The GitOps Way for Consistent Monitoring

Lior Lieberman
Riskified Tech

--

Anyone who has worked within Kubernetes probably knows that tools like Prometheus and Grafana are great to monitor containerized environments, and among the most common choices to be deployed in your cluster.

Prometheus & Grafana integration with Kubernetes is great, however as an Infra team, there is still some overhead configuring and maintaining the monitoring stack in all environments.

The main components in a basic Prometheus monitoring stack are:

  • Prometheus — for metrics collection and aggregation
  • Grafana — visual UI for exploring and creating metrics dashboards
  • Alertmanager — responsible for group and route alerts to many integrations, such as email, Slack, and Pagerduty.

In this blog post, we’ll focus on simplifying the work with Grafana

Maintaining multiple dashboards

Grafana is indeed an amazing, powerful tool to create, explore and share your data through beautiful, flexible dashboards — no matter where it’s stored.

However, growing as a company brings new challenges in maintaining a large number of dashboards. Let’s take a look at some of them…

Inconsistent dashboards in different environments
Many times we update a dashboard for a specific need we have at the time, and then forget to update it in all other environments. This creates inconsistency across environments, and therefore it makes monitoring harder and sometimes even inefficient.
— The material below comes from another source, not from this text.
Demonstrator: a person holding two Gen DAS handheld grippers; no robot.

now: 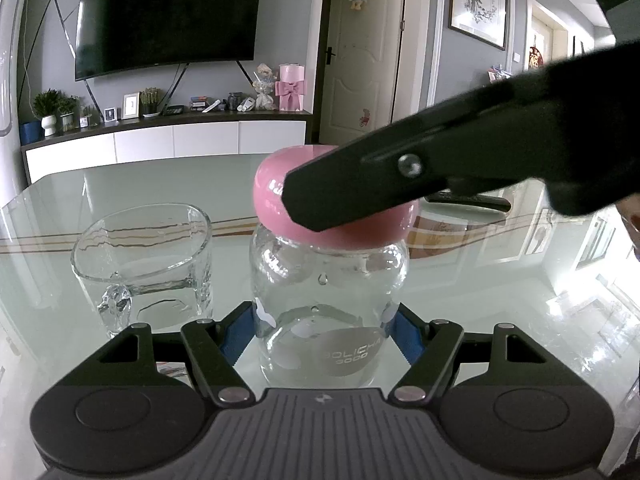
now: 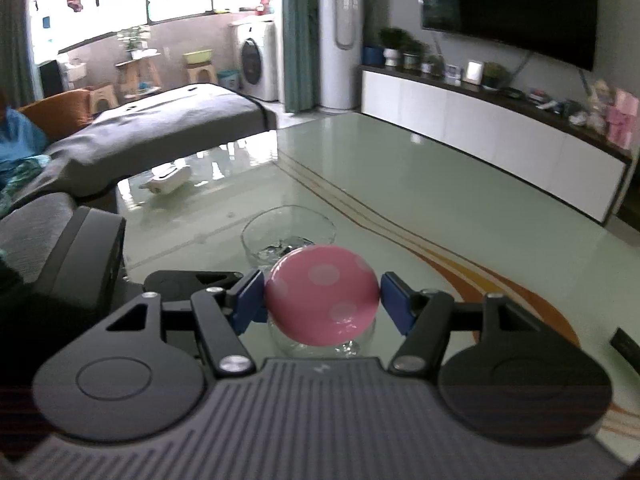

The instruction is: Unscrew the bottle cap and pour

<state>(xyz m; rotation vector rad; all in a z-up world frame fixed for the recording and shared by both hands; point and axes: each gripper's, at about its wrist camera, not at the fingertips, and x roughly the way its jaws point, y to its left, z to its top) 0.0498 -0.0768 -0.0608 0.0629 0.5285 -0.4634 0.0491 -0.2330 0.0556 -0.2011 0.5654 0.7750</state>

A common example is that most changes to Grafana dashboards are made in the production env, and staging workloads left terribly under-monitored.

In some cases, outdated dashboards caused us to miss issues in staging environment, and faulty code reached to production.

Ownership
Dashboards do not have clear owners. Development teams create and change dashboards, but migrating the dashboards is the Infrastructure team’s responsibility.
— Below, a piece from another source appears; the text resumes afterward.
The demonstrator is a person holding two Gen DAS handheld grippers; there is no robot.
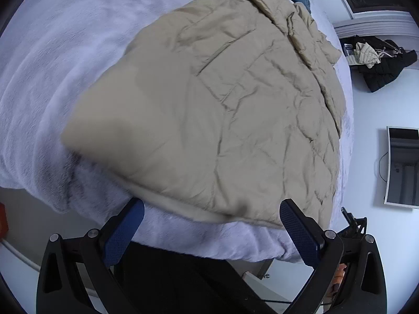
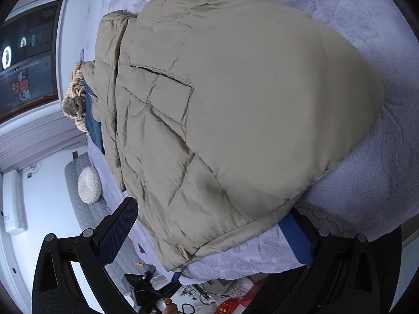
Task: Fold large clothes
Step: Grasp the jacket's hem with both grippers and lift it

Infrastructure teams are still the go to for helping with dashboard maintenance.
When it comes to disaster recovery, creating a new environment, or migrating existing one to a new cluster, Infra teams should restore everything to the desired state and prepare the necessary adjustments.

ChangeLog
As the Development department grows, the dashboards change more often. Sometimes, one can change multiple dashboards in different environments for a specific case or test.
Grafana has its own change management, however, it is per dashboard. We lack a centralized place, where we can see all changes made by someone, with the ability to rollback everything at once if needed.

Lost dashboards
As mentioned above, many times developers create dashboards for a specific, current need, and when they need this dashboard again later they forget which name they’ve given it. Requests to the Infra teams for finding dashboards keep coming.

Dashboards, ConfigMaps & GitOps

I have a dream — what if we could put the dashboards in one place and it will magically appear in Grafana — in all the environments…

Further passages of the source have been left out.